[[ Records provided, beginning ]]

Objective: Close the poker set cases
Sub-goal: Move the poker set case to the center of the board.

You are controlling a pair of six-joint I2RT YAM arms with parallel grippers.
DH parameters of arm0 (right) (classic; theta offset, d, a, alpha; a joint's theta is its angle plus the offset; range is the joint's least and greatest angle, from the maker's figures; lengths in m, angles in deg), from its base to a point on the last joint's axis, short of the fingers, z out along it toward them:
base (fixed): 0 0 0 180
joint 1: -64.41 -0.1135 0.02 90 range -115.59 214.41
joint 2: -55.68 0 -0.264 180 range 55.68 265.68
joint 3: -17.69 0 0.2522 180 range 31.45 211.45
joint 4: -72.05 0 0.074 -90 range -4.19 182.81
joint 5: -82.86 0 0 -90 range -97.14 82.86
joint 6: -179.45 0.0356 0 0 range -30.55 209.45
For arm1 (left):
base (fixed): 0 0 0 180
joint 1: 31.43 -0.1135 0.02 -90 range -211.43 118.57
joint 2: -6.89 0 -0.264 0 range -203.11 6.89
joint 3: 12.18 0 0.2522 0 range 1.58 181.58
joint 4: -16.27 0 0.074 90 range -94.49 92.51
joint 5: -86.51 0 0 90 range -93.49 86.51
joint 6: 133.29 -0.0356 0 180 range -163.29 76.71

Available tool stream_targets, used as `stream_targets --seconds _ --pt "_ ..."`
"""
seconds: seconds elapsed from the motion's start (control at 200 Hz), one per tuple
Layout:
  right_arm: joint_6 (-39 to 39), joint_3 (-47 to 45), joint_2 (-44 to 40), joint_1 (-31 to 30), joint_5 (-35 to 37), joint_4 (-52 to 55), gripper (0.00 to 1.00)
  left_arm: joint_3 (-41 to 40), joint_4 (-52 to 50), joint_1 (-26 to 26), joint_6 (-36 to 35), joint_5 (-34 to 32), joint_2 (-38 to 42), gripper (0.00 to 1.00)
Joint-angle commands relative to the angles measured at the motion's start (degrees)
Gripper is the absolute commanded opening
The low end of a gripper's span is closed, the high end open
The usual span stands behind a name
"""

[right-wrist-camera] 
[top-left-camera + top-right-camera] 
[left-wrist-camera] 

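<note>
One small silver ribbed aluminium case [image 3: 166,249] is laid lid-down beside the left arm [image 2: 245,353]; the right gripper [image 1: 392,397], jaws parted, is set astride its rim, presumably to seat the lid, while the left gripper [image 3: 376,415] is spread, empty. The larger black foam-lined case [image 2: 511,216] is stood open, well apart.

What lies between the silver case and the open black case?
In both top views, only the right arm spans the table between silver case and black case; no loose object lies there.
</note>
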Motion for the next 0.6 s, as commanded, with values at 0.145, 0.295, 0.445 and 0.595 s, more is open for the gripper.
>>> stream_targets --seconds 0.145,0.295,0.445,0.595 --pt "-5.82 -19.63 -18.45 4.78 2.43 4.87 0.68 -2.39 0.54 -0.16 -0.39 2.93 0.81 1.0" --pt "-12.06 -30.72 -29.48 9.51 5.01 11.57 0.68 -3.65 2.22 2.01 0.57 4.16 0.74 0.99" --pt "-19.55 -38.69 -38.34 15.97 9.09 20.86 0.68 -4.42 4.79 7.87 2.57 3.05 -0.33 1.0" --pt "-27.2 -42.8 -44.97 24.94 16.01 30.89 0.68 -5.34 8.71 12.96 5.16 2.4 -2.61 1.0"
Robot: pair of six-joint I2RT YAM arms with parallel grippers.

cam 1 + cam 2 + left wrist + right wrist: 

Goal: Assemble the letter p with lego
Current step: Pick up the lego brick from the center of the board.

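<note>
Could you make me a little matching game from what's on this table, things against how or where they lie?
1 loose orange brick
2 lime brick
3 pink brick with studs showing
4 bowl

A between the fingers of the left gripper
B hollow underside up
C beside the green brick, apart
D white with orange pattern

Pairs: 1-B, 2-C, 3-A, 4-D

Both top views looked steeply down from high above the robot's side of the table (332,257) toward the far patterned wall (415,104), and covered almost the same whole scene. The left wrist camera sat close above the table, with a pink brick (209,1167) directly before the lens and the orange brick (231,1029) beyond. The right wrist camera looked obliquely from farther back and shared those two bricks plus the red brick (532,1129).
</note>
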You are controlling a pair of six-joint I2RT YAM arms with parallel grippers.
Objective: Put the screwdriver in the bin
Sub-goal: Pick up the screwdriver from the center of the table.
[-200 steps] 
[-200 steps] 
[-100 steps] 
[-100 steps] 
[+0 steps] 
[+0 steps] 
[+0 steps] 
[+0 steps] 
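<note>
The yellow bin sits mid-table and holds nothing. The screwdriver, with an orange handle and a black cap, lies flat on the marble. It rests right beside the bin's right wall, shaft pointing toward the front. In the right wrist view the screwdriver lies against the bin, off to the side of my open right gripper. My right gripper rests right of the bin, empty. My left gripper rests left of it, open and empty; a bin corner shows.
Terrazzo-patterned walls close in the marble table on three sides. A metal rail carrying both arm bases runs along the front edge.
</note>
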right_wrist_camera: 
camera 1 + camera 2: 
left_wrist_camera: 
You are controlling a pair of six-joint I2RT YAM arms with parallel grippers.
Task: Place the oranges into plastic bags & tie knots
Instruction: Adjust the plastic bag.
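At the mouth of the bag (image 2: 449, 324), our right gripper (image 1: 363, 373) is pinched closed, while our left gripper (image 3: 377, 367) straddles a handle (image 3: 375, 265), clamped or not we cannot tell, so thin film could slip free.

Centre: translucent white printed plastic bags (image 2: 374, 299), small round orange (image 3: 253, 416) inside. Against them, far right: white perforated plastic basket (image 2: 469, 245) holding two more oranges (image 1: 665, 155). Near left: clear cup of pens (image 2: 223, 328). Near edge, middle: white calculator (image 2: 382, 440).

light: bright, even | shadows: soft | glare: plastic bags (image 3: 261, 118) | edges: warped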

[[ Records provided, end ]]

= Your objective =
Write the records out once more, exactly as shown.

= Task response =
Objective: Close the poker set cases
Sub-goal: Move the poker set case to the center of the board.

You are controlling a pair of six-joint I2RT YAM arms with parallel grippers.
DH parameters of arm0 (right) (classic; theta offset, d, a, alpha; a joint's theta is its angle plus the offset; range is the joint's least and greatest angle, from the maker's figures; lengths in m, angles in deg), from its base to a point on the last joint's axis, short of the fingers, z out along it toward them:
base (fixed): 0 0 0 180
joint 1: -64.41 -0.1135 0.02 90 range -115.59 214.41
joint 2: -55.68 0 -0.264 180 range 55.68 265.68
joint 3: -17.69 0 0.2522 180 range 31.45 211.45
joint 4: -72.05 0 0.074 -90 range -4.19 182.81
joint 5: -82.86 0 0 -90 range -97.14 82.86
joint 6: -179.45 0.0356 0 0 range -30.55 209.45
For arm1 (left):
base (fixed): 0 0 0 180
joint 1: 31.43 -0.1135 0.02 -90 range -211.43 118.57
joint 2: -6.89 0 -0.264 0 range -203.11 6.89
joint 3: 12.18 0 0.2522 0 range 1.58 181.58
joint 4: -16.27 0 0.074 90 range -94.49 92.51
joint 5: -86.51 0 0 90 range -93.49 86.51
joint 6: 133.29 -0.0356 0 180 range -163.29 76.71

Available tool stream_targets, used as `stream_targets --seconds _ --pt "_ ..."`
"""
seconds: seconds elapsed from the motion's start (control at 200 Hz), one per tuple
Layout:
  right_arm: joint_6 (-39 to 39), joint_3 (-47 to 45), joint_2 (-44 to 40), joint_1 (-31 to 30), joint_5 (-35 to 37), joint_4 (-52 to 55), gripper (0.00 to 1.00)
  left_arm: joint_3 (-41 to 40), joint_4 (-52 to 50), joint_1 (-26 to 26), joint_6 (-36 to 35), joint_5 (-34 to 32), joint_2 (-38 to 42), gripper (0.00 to 1.00)
Joint-angle commands relative to the angles measured at the motion's start (degrees)
Gripper is the absolute commanded opening
The low end of a gripper's span is closed, the high end open
The usual span stands behind a name
"""

[right-wrist-camera] 
[top-left-camera + top-right-camera] 
[left-wrist-camera] 

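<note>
One small silver ribbed aluminium case [image 3: 166,249] is laid lid-down beside the left arm [image 2: 245,353]; the right gripper [image 1: 392,397], jaws parted, is set astride its rim, presumably to seat the lid, while the left gripper [image 3: 376,415] is spread, empty. The larger black foam-lined case [image 2: 511,216] is stood open, well apart.

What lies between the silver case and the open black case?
In both top views, only the right arm spans the table between silver case and black case; no loose object lies there.
</note>
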Motion for the next 0.6 s, as commanded, with values at 0.145, 0.295, 0.445 and 0.595 s, more is open for the gripper.
>>> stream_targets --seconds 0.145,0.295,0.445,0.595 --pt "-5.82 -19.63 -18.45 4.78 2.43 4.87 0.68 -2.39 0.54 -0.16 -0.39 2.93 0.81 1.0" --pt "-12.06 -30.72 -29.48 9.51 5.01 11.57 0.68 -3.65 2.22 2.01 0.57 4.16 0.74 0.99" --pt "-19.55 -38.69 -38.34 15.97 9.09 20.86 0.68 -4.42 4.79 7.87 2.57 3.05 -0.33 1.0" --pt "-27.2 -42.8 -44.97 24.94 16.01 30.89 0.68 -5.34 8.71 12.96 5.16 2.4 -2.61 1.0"
Robot: pair of six-joint I2RT YAM arms with parallel grippers.

cam 1 + cam 2 + left wrist + right wrist: 

Goal: Assemble the letter p with lego
Current step: Pick up the lego brick from the center of the board.

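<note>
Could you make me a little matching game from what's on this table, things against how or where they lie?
1 loose orange brick
2 lime brick
3 pink brick with studs showing
4 bowl

A between the fingers of the left gripper
B hollow underside up
C beside the green brick, apart
D white with orange pattern

Pairs: 1-B, 2-C, 3-A, 4-D

Both top views looked steeply down from high above the robot's side of the table (332,257) toward the far patterned wall (415,104), and covered almost the same whole scene. The left wrist camera sat close above the table, with a pink brick (209,1167) directly before the lens and the orange brick (231,1029) beyond. The right wrist camera looked obliquely from farther back and shared those two bricks plus the red brick (532,1129).
</note>
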You are controlling a pair of six-joint I2RT YAM arms with parallel grippers.
Objective: Put the screwdriver in the bin
Sub-goal: Pick up the screwdriver from the center of the table.
[-200 steps] 
[-200 steps] 
[-100 steps] 
[-100 steps] 
[+0 steps] 
[+0 steps] 
[+0 steps] 
[+0 steps] 
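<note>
The yellow bin sits mid-table and holds nothing. The screwdriver, with an orange handle and a black cap, lies flat on the marble. It rests right beside the bin's right wall, shaft pointing toward the front. In the right wrist view the screwdriver lies against the bin, off to the side of my open right gripper. My right gripper rests right of the bin, empty. My left gripper rests left of it, open and empty; a bin corner shows.
Terrazzo-patterned walls close in the marble table on three sides. A metal rail carrying both arm bases runs along the front edge.
</note>
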right_wrist_camera: 
camera 1 + camera 2: 
left_wrist_camera: 
You are controlling a pair of six-joint I2RT YAM arms with parallel grippers.
Task: Place the oranges into plastic bags & tie knots
Instruction: Adjust the plastic bag.
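At the mouth of the bag (image 2: 449, 324), our right gripper (image 1: 363, 373) is pinched closed, while our left gripper (image 3: 377, 367) straddles a handle (image 3: 375, 265), clamped or not we cannot tell, so thin film could slip free.

Centre: translucent white printed plastic bags (image 2: 374, 299), small round orange (image 3: 253, 416) inside. Against them, far right: white perforated plastic basket (image 2: 469, 245) holding two more oranges (image 1: 665, 155). Near left: clear cup of pens (image 2: 223, 328). Near edge, middle: white calculator (image 2: 382, 440).

light: bright, even | shadows: soft | glare: plastic bags (image 3: 261, 118) | edges: warped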

This exercise has nothing further to it.